Banking industry regulators have made several changes in policies dealing with valuation of troubled real estate assets that mortgage lenders should find helpful.
However, industry officials, especially the Savings and Community Bankers of America, cautioned that more needs to be done.
Regarding real estate loans, the agencies announced they are changing their policies for in-substance foreclosures.
Current practice is to require certain loans to be reported as "in-substance" foreclosures - that is,, management of the property is taken over by the lending institution even though foreclosure proceedings have not been undertaken.
Under the new guidance that was issued to examiners, the agencies said that a collateral dependent real estate loan need not be reported as foreclosed real estate unless the lender has taken possession of the collateral.
However, the agencies said, appropriate losses must be recognized. The agencies noted that this policy is consistent with the approach taken by the Financial Accounting Standards Board in its new standard on loan impairments.
Regarding loans that lenders want to return to accrual status, past policy has been that this could not be done unless all missed payments had been made to bring the loan to current status and the institution expected to receive the full contractual principal and interest on the loan. A similar requirement also applied in situations where the borrower showed a renewed ability and willingness to service its remaining debt.
Accordingly, institutions sometimes found it difficult to work with borrowers who were experiencing temporary difficulties in a way that would maximize recovery on these troubled loans.
To address this problem, the agencies are making two revisions to their nonaccrual guidelines. First, banks and thrifts will be allowed a formal restructuring of troubled debt in a manner "that will allow a portion of the debt to become an accruing asset, provided certain criteria are met," the agencies said. The new policy will make uniform the policies of bank and thrift agencies.
Second, regulators sought to address cases where borrowers have resumed paying the fun amount of scheduled contractual principal and interest payments on loans that are past due and in nonaccrual status. Under the new guidance, banks and thrifts will be allowed to return such past due loans to accrual status, provided the institution "expects to collect all principal and interest due and the borrower has made regular payments in accordance with the terms of the loan over a specific period of time."

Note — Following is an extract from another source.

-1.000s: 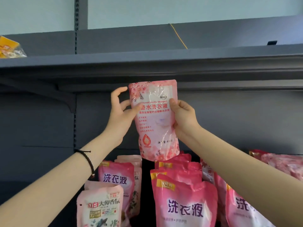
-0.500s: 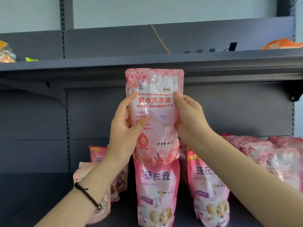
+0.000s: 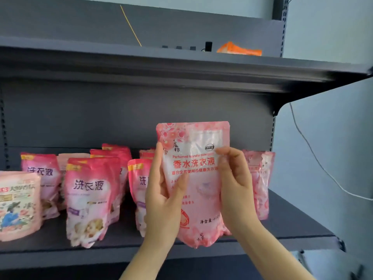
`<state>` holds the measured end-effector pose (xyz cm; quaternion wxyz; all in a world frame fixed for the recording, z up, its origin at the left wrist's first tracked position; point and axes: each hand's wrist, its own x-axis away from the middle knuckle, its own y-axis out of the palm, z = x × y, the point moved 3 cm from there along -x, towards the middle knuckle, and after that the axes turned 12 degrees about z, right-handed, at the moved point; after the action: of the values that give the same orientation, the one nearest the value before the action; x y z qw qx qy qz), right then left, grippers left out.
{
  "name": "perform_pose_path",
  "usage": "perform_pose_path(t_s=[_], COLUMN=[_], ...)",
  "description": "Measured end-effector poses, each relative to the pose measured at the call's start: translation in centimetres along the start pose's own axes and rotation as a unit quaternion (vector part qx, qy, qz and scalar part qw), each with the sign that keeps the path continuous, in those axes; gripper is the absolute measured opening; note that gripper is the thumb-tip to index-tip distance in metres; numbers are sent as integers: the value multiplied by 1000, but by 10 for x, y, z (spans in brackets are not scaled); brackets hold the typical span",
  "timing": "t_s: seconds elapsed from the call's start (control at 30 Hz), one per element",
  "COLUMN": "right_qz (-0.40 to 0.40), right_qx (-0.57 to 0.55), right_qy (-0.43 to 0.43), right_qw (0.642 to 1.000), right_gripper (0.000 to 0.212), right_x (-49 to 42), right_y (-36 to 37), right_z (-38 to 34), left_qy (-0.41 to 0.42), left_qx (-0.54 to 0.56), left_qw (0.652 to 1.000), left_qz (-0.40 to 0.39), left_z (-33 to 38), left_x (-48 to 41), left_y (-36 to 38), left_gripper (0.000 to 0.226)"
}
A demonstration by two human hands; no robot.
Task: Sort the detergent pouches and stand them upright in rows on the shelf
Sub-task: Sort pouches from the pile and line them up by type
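left hand (image 3: 161, 201): i have it grasping the floral pouch (image 3: 197, 178) along its left edge, thumb across the front and fingers curled behind.
right hand (image 3: 236, 190): it pinches the right edge a little higher up, thumb on the front beside the printed title.
floral pouch: held between my two hands, upright, long axis vertical, label facing me. its bottom hangs in front of the shelf lip; i cannot tell whether it touches.
shelf (image 3: 50, 251): the board runs below and beyond both hands, with a bare strip along its front under the pouch.
relation that matters: the matching floral row (image 3: 260, 178) stands just behind and to the right of my right hand, so that hand is the nearer one. i judge the pouch must go forward and slightly right, kept vertical, to land in front of that row.
risk: the pouch is soft and may slump if i let go before its base sits flat.
left of my left hand: deeper pink pouches (image 3: 88, 199) stand in rows, a few leaning.
farther left: a paler pouch (image 3: 18, 205) stands at the shelf front.
above my hands: the upper shelf (image 3: 181, 65), with an orange packet (image 3: 239, 49) on top.
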<state>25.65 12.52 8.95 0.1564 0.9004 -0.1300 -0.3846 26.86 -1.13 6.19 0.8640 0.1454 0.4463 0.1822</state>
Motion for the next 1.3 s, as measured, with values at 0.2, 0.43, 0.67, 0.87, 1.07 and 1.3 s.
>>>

The agencies will also issue guidance to banks and thrifts that generally conforms regulatory reporting requirements for OREO (other real estate owned) with generally accepted accounting principles as set forth in FASB Statement 66. These changes delete certain rules for minimum down payments for sales of OREO.
The agencies also said they are reaffirming guidelines issued in November 1991 "to ensure that examiners are reviewing commercial real estate loans in a consistent, prudent and balanced manner.
SCBA officials said "much work needs to be done."
For example, they sad. regulators have "agreed to use classified assets" as the "standard measure in expressing the quality of a bank or thrift's asset portfolio and are adopting a uniform definition of "special mention" loans.
But SCBA pointed out that the deeper problem is an inconsistent approach to adding reserves for troubled assets. "This causes institutions to be too cautious in their lending practices in the face of seemingly arbitrary demands by examiners."